BUG: read_sql tries to convert blob/varbinary to string with pyarrow backend
Pandas version checks
-
[X] I have checked that this issue has not already been reported.
-
[X] I have confirmed this bug exists on the latest version of pandas.
-
[x] I have confirmed this bug exists on the main branch of pandas.
Reproducible Example
import sqlite3
import pandas as pd
db = sqlite3.connect("file::memory:?cache=shared")
query = f"""
select cast(x'0123456789abcdef0123456789abcdef' as blob) a
"""
df = pd.read_sql(query, db, dtype_backend='pyarrow')
display(df)
Issue Description
This fails with
UnicodeDecodeError: 'utf-8' codec can't decode byte 0x89 in position 4: invalid start byte
The repro is for sqllite, but the issue is the same with sqlalchemy and pyodbc.

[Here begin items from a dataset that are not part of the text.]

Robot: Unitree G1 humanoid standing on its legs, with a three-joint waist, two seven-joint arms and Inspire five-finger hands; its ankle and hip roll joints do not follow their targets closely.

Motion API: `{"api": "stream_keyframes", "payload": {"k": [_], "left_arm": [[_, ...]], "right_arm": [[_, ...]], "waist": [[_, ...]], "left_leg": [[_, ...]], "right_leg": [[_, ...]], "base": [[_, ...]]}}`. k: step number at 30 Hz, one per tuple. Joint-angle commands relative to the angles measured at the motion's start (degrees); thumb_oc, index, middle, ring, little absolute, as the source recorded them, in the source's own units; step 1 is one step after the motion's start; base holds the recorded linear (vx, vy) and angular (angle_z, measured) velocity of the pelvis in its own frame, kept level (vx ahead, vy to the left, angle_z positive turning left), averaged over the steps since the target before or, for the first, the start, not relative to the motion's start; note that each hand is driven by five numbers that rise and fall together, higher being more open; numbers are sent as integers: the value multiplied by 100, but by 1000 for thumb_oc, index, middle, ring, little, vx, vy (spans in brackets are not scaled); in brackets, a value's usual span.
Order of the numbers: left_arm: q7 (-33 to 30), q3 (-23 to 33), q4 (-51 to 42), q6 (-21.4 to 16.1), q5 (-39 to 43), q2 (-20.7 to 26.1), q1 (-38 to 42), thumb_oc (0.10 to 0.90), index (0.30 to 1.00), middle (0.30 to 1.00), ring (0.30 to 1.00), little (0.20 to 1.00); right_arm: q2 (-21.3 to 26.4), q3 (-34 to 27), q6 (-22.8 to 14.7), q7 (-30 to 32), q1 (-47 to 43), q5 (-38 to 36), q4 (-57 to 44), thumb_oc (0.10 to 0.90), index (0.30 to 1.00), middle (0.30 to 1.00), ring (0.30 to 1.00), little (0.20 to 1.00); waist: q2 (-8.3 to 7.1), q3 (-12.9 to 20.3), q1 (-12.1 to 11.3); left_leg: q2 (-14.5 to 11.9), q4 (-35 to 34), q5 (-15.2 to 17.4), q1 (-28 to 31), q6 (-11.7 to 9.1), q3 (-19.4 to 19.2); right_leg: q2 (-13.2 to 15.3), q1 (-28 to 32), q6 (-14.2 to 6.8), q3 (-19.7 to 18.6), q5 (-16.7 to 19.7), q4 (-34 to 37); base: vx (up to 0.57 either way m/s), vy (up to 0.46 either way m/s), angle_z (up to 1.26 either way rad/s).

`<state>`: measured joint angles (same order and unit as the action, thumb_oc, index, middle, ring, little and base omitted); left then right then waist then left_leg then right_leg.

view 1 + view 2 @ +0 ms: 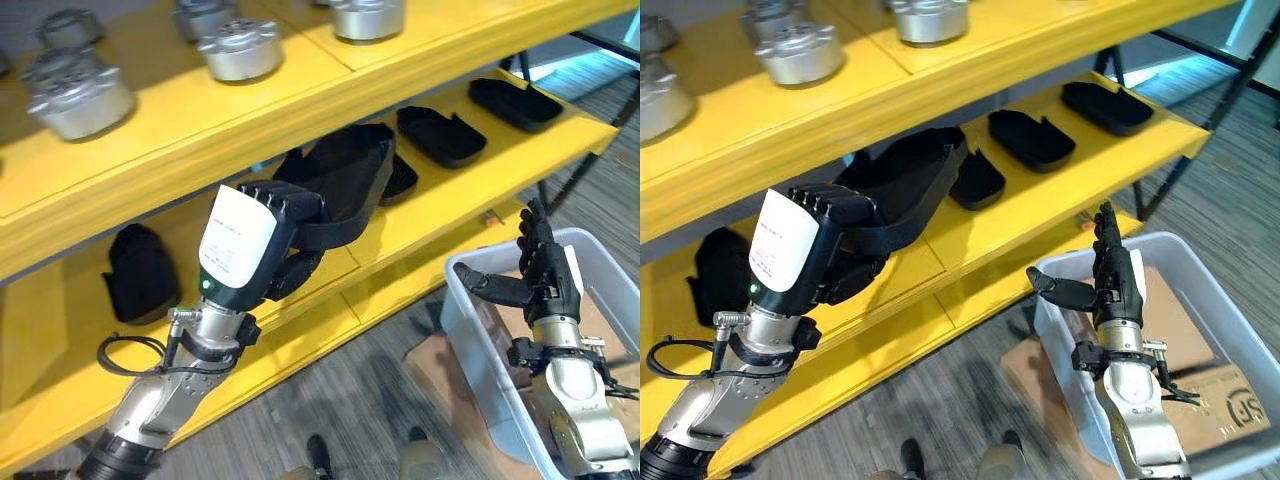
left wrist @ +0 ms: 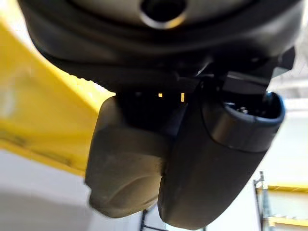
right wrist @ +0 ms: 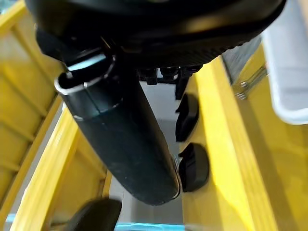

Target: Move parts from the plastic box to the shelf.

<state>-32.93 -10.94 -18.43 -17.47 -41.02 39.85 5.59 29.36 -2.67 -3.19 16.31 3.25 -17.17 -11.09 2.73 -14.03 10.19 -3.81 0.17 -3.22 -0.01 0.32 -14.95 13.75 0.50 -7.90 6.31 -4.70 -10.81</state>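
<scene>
My left hand point(image 1: 250, 245) is raised to the yellow middle shelf point(image 1: 430, 215), its fingers curled round the rim of a black moulded tray-shaped part point(image 1: 345, 180). The part rests tilted over the shelf board. My right hand point(image 1: 540, 265) hovers above the clear plastic box point(image 1: 470, 330) at the lower right, fingers straight and thumb spread, holding nothing. In the right wrist view the right hand's thumb point(image 3: 125, 139) points toward the shelf.
More black parts lie on the middle shelf: two to the right point(image 1: 440, 135) point(image 1: 515, 103) and one at the left point(image 1: 140, 270). Silver metal housings point(image 1: 240, 48) point(image 1: 75, 95) stand on the upper shelf. Cardboard point(image 1: 1230, 400) shows at the box bottom.
</scene>
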Motion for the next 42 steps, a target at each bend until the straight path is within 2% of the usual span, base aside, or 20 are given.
{"api": "stream_keyframes", "payload": {"k": [1, 4, 6, 11, 15, 17, 27, 32, 37, 42], "left_arm": [[-875, 679, -588, 32, 49, -70, 458, 400, 300, 300, 300, 300], [-596, 825, -615, 143, 188, -64, 337, 400, 300, 300, 300, 300], [-512, 842, -566, 196, 144, -59, 238, 400, 300, 300, 300, 300], [-586, 981, -571, 104, 110, -99, -22, 400, 300, 300, 300, 300], [-561, 1174, -621, 36, 131, -142, -266, 400, 300, 300, 300, 300], [-547, 1278, -612, 16, 115, -137, -432, 400, 300, 300, 300, 300], [-322, 1467, -503, -280, 214, -33, -984, 400, 300, 300, 300, 300], [-341, 1577, -452, -151, 179, 2, -1270, 400, 300, 300, 300, 300], [-548, 1604, -303, -106, 168, 19, -1341, 400, 300, 300, 300, 300], [-625, 1799, -343, -67, 204, -53, -1522, 400, 300, 300, 300, 300]], "right_arm": [[262, -37, -300, 305, -648, 577, -326, 900, 1000, 1000, 1000, 1000], [217, 38, -67, 140, -628, 596, -449, 900, 1000, 1000, 1000, 1000], [231, 52, 7, 68, -603, 566, -476, 900, 1000, 1000, 1000, 1000], [285, 49, 62, -146, -562, 174, -523, 900, 1000, 1000, 1000, 1000], [297, 4, 62, -301, -460, -6, -641, 900, 1000, 1000, 1000, 1000], [287, 34, 126, -545, -405, -310, -712, 900, 1000, 1000, 1000, 1000], [335, 136, 26, -666, -371, -538, -695, 900, 1000, 1000, 1000, 1000], [375, 159, 63, -804, -308, -485, -701, 900, 1000, 1000, 1000, 1000], [388, 301, -242, -726, -472, -150, -627, 900, 1000, 1000, 1000, 1000], [428, 367, -323, -938, -455, -17, -882, 900, 1000, 1000, 1000, 1000]], "waist": [[80, 612, -52], [-19, 719, -187], [-92, 765, -280], [-236, 774, -513], [-302, 755, -615], [-348, 731, -703], [-481, 588, -1024], [-510, 511, -1116], [-543, 368, -1290], [-584, 295, -1396]], "left_leg": [[-850, -272, 371, 737, -540, 107], [-793, -480, 346, 780, -526, 79], [-741, -495, 380, 762, -488, 71], [-696, -485, 393, 675, -445, 145], [-689, -463, 377, 638, -442, 204], [-692, -408, 377, 588, -445, 254], [-667, -223, 370, 317, -428, 525], [-644, -71, 409, 207, -417, 605], [-607, 174, 454, 4, -402, 701], [-525, 343, 521, -97, -363, 717]], "right_leg": [[-159, 46, 112, 295, 93, 295], [-19, 202, -67, 569, 273, 581], [17, 277, -114, 711, 348, 698], [50, 359, -139, 887, 342, 734], [24, 413, -139, 911, 293, 740], [11, 439, -132, 938, 256, 724], [-6, 474, -122, 986, 163, 644], [9, 483, -143, 975, 204, 707], [16, 501, -125, 1010, 134, 592], [13, 564, -126, 1050, 132, 600]], "base": [[35, 327, 45], [32, 193, 32], [34, 138, 30], [12, 32, 15], [24, 10, 15], [26, 19, 6], [-1, -14, 13], [-8, -17, 3], [-16, -27, 10], [42, 51, 7]]}}
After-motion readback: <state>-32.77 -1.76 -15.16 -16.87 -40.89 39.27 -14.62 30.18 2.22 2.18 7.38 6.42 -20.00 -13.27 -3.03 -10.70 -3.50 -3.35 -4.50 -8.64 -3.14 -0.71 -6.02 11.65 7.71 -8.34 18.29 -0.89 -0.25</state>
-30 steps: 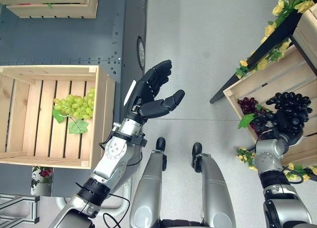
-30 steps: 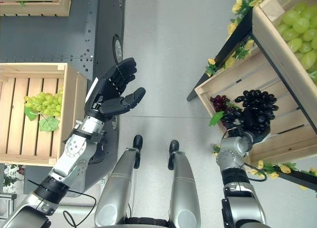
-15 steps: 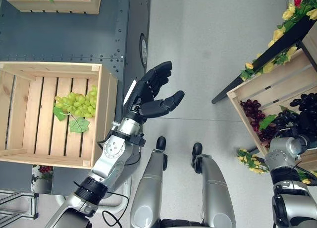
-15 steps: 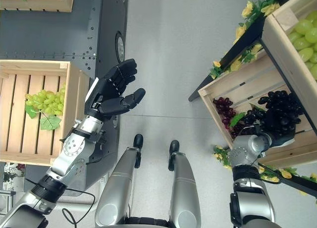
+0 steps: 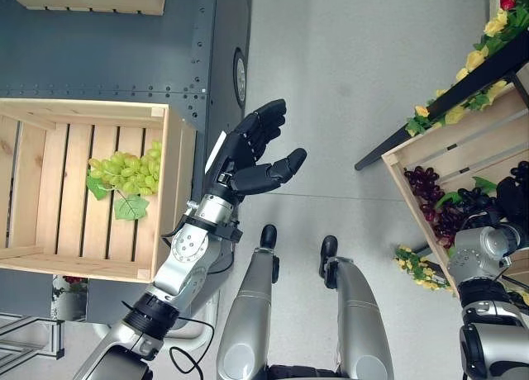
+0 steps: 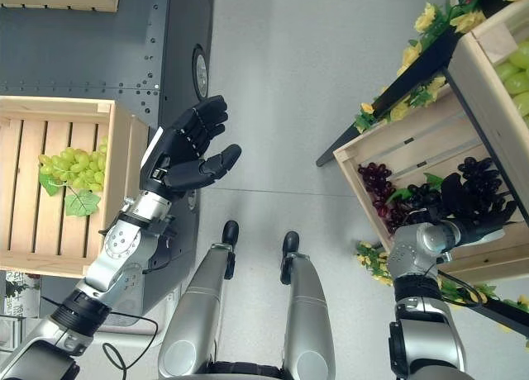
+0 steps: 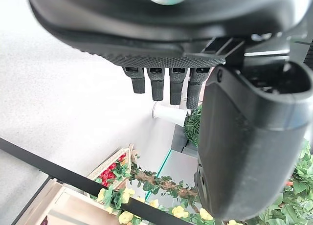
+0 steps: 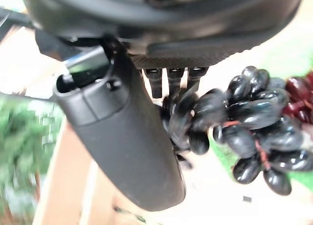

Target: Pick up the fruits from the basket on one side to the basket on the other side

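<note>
Right hand point(image 6: 463, 205) has carried the black grapes point(image 6: 482, 178) farther right inside the right crate point(image 6: 397, 144), fingers clamped on them. Left hand point(image 5: 252, 153) stays mid-air, fingers apart, empty. Green grapes point(image 5: 124, 172) lie in left crate point(image 5: 169, 198).

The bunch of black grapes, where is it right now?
The bunch of black grapes is at the robot's right hand, over the slanted wooden crate on its right side, beside the dark red grapes.

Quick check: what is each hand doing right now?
Left hand: open, empty, raised over the floor.
Right hand: shut on the bunch of black grapes.
</note>
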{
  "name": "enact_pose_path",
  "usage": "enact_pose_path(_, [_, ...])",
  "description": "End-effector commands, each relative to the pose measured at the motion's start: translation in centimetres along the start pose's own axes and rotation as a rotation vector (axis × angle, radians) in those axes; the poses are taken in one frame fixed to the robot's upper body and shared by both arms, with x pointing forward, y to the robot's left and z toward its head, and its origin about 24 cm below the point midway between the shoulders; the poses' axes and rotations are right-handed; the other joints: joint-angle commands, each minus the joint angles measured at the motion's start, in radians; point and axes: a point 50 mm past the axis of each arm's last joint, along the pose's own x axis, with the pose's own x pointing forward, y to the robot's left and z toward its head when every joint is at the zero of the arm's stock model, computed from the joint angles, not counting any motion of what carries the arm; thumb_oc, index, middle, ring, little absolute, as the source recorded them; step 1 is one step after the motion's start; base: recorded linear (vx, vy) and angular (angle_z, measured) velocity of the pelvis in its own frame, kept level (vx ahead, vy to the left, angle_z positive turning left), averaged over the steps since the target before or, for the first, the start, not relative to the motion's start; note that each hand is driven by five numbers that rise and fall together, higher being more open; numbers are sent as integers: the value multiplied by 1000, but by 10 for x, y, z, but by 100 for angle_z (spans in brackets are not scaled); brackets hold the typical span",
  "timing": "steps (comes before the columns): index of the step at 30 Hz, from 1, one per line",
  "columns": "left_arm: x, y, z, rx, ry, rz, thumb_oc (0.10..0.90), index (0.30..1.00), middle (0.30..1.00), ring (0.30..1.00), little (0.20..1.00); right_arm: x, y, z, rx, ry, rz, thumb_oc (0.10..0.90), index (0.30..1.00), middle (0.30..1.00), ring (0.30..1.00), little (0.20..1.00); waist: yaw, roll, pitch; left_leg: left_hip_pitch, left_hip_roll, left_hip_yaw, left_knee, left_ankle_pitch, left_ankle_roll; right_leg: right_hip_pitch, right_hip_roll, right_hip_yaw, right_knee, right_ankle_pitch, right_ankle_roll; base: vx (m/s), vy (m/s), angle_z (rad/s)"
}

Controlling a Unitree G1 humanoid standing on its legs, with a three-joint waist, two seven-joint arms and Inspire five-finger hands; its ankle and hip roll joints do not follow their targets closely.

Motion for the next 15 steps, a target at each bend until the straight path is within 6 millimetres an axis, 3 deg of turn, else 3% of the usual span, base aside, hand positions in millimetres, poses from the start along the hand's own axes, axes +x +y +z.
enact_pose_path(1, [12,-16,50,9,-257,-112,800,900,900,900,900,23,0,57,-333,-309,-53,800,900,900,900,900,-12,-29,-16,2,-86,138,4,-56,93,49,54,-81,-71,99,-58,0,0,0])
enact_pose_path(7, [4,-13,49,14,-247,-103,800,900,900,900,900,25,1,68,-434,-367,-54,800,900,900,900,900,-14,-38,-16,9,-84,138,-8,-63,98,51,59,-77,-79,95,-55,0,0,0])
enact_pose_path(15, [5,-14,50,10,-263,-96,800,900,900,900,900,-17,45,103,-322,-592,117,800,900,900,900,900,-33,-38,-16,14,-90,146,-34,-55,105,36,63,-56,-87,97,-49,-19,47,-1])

Also read_sql_table fails with the same error.
Expected Behavior
Should succeed and return a dataframe with a binary column. It works with the default backend.
Installed Versions
INSTALLED VERSIONS
commit : d9cdd2ee5a58015ef6f4d15c7226110c9aab8140 python : 3.10.12.final.0 python-bits : 64 OS : Linux OS-release : 5.15.158.2-1.cm2 Version : #1 SMP Sun Jun 9 18:33:38 UTC 2024 machine : x86_64 processor : x86_64 byteorder : little LC_ALL : None LANG : en_US.UTF-8 LOCALE : en_US.UTF-8
pandas : 2.2.2 numpy : 1.24.3 pytz : 2023.3.post1 dateutil : 2.8.2 setuptools : 68.2.2 pip : 23.1.2 Cython : 3.0.4 pytest : None hypothesis : None sphinx : None blosc : None feather : None xlsxwriter : None lxml.etree : 4.9.3 html5lib : 1.1 pymysql : None psycopg2 : None jinja2 : 3.1.2 IPython : 8.14.0 pandas_datareader : None adbc-driver-postgresql: None adbc-driver-sqlite : None bs4 : 4.12.2 bottleneck : None dataframe-api-compat : None fastparquet : None fsspec : 2023.10.0 gcsfs : None matplotlib : 3.7.2 numba : 0.57.1 numexpr : None odfpy : None openpyxl : 3.1.2 pandas_gbq : None pyarrow : 12.0.1 pyreadstat : None python-calamine : None pyxlsb : None s3fs : None scipy : 1.10.1 sqlalchemy : 2.0.22 tables : None tabulate : 0.9.0 xarray : None xlrd : None zstandard : 0.21.0 tzdata : 2023.3 qtpy : None pyqt5 : None
Thanks for the report. This was likely introduced with #50048 when the nullable keyword (now renamed to dtype_backend) was added to sql functions.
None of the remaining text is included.